Reference¶
- haplo.analysis.combine_constantinos_kalapotharakos_split_mcmc_output_files_to_xarray_zarr(split_mcmc_output_directory: Path, combined_output_path: Path, *, elements_per_record: int, overwrite: bool = False, multiprocess_pool_size: int = 1) None¶
Combine Constantinos Kalapotharakos format split mcmc output files into an Xarray Zarr data store.
- Parameters:
split_mcmc_output_directory – The root of the split files.
combined_output_path – The path of the output Zarr file.
elements_per_record – The number of elements per record in the split files. Similar to columns per row, but the files are not organized into rows and columns.
overwrite – Overwrite existing files if they exist. Otherwise, an error will be raised if they exist.
multiprocess_pool_size – The number of processes to handle the conversion process.
- Returns:
None
- haplo.analysis.mcmc_output_xarray_dataset_to_pandas_data_frame(dataset: Dataset, limit_from_end: int | None = None, random_sample_size: int | None = None) DataFrame¶
Converts the MCMC output Xarray dataset to a Pandas data frame.
- Parameters:
dataset – The MCMC output Xarray dataset.

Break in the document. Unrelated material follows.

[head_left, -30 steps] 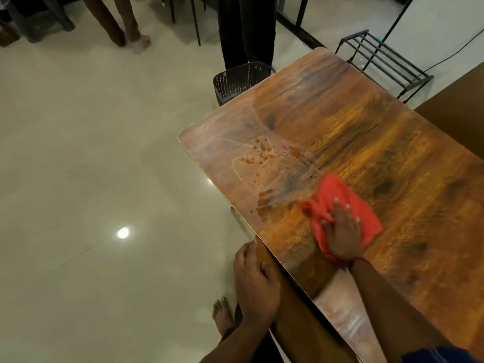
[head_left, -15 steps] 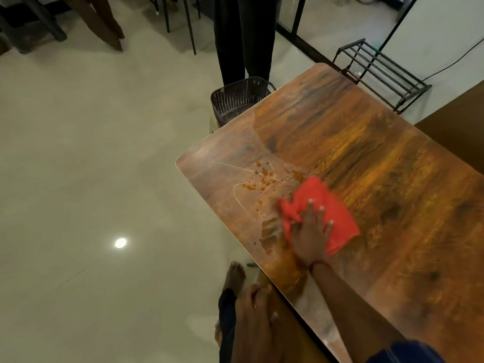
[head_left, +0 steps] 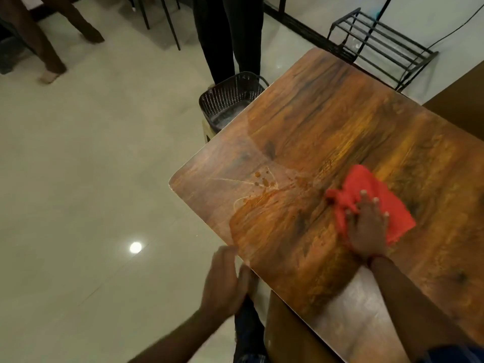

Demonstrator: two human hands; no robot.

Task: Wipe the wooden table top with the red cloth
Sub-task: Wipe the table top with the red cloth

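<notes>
On the wooden desk [head_left: 340,121], right of its middle, the red cloth [head_left: 366,183] lies crumpled and partly spread. The right hand [head_left: 368,227] presses down on the cloth's near-left part. Its fingers [head_left: 365,205] are straight and splayed flat on the fabric, not curled round it, and the cloth shows past them at the far and right sides.

Left of the cloth, a wet orange-brown smear [head_left: 262,216] runs across the wood toward the desk's left edge. A few small drops [head_left: 263,181] sit just beyond the smear, among thin pale streaks.

The left hand [head_left: 225,281] hangs off the desk beside its near-left edge. It is blurred, with fingers loosely extended and nothing in them. Whether it touches the edge cannot be told.

Past the desk's far-left corner a dark mesh basket [head_left: 230,98] stands on the pale tiled floor [head_left: 91,179]. Someone's dark trouser legs [head_left: 227,35] stand right behind the basket. A black metal rack [head_left: 379,45] stands near the wall beyond the desk's far end.
</notes>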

limit_from_end – Limits the number of rows from the end of the dataset.
random_sample_size – Randomly samples this many elements from the dataset. If limit_from_end is set, that limit will be applied first, then this many will be sampled from that subset.
- Returns:
The Pandas data frame.
- haplo.analysis.slice_iteration_of_mcmc_output_xarray_dataset(dataset: Dataset, *, start_iteration: int, end_iteration: int) Dataset¶
Gets a slice of an MCMC output Xarray dataset along the iteration axis.
- Parameters:
dataset – The MCMC output Xarray dataset.
start_iteration – The start of the slice (inclusive).
end_iteration – The end of the slice (exclusive).
- Returns:
The Xarray dataset that is the slice of the original dataset.